Government reforms in Japan

The Keiō Reforms (慶応の改革, Keiō no kaikaku) were an array of new policies introduced in 1864 to 1867 by the Tokugawa shogunate of Japan. The reforms were created in reaction to the rising violence on the part of Satsuma domain as well as other domains. The initial steps taken during this period became a key part of the reforms and changes made during the rule of Emperor Meiji.

When the shōgun and Emperor happened to both die at the same time, the bakufu (shogunate government) created the Keiō Reform to keep Japan from falling into disunity or disarray. It Westernized many aspects of the system of bureaucracy, the military, and the economy, focusing on governmental promotions by merit (not by birth) and trade policies with other nations.

The bakufu hoped that these Reforms would somehow end the Rebellions of Satsuma and Chōshū - which did not happen. The rebels did not wish to see the bakufu profit from these changes which were so close to the core of what the rebels had been fighting against all along.

This reform period was preceded by three others during the Edo period: the Kyōhō reforms (1722–1730), the Kansei reforms (1787–1793) and the Tenpō reforms (1841–1843).

==Chronology==
The shogunate's interventions had only limited success.

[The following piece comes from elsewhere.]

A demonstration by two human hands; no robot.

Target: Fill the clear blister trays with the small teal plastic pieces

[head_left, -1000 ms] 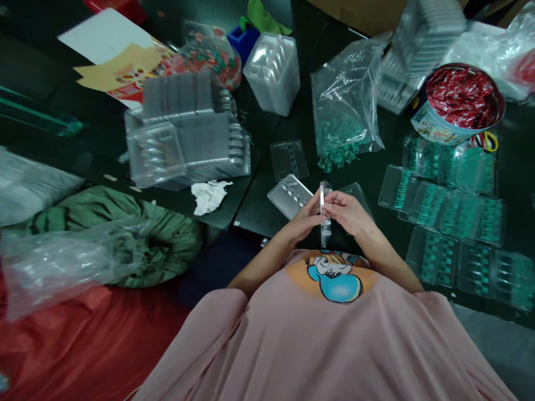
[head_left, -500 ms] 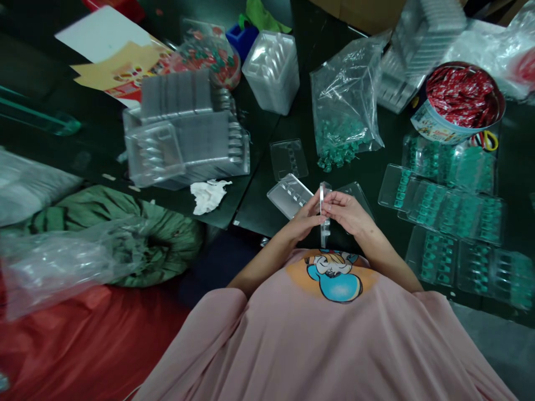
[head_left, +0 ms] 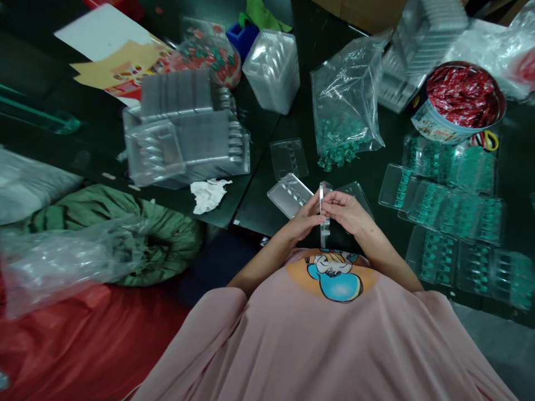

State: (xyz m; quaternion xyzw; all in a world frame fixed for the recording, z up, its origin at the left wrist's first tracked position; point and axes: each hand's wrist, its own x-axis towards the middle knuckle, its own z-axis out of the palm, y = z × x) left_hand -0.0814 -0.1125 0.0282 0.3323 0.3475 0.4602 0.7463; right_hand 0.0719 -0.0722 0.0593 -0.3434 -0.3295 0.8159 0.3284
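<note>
A clear plastic blister tray (head_left: 324, 234) stands on edge between my hands, close to my shirt. My left hand (head_left: 308, 217) grips it from the left side. From the other side, the fingers of my right hand (head_left: 345, 210) press together against the same tray. Flat on the table by my left hand lies another clear tray (head_left: 289, 195), partly behind the fingers. A third clear tray (head_left: 288, 159) lies farther back. Part of one more clear tray (head_left: 355, 192) shows behind my right hand. Whether my fingertips hold a small piece is too small to tell.
An open clear bag (head_left: 349, 94) spills green pieces (head_left: 336, 153) onto the dark table. Rows of trays with green pieces (head_left: 455, 209) lie at right, below a tub (head_left: 455, 131) of red wrappers. Stacked clear trays (head_left: 184, 133) and a crumpled white tissue (head_left: 209, 196) are at left.
</note>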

In addition to the death of the shōgun Iemochi and the death of Emperor Kōmei, intervening factors exacerbated some of the conditions which the shogun intended to ameliorate.
- September 28, 1866 (Keiō 2, 20th day of the 8th month): Shogun Iemochi died at Osaka; and the bakufu petitioned that Hitotsubashi Yoshinobu should be appointed as his successor.
- January 10, 1867 (Keiō 2, 5th day of the 12th month): Yoshinobu was appointed shogun.
- January 30, 1867 (Keiō 2, 25th day of the 12th month): Emperor Komei died.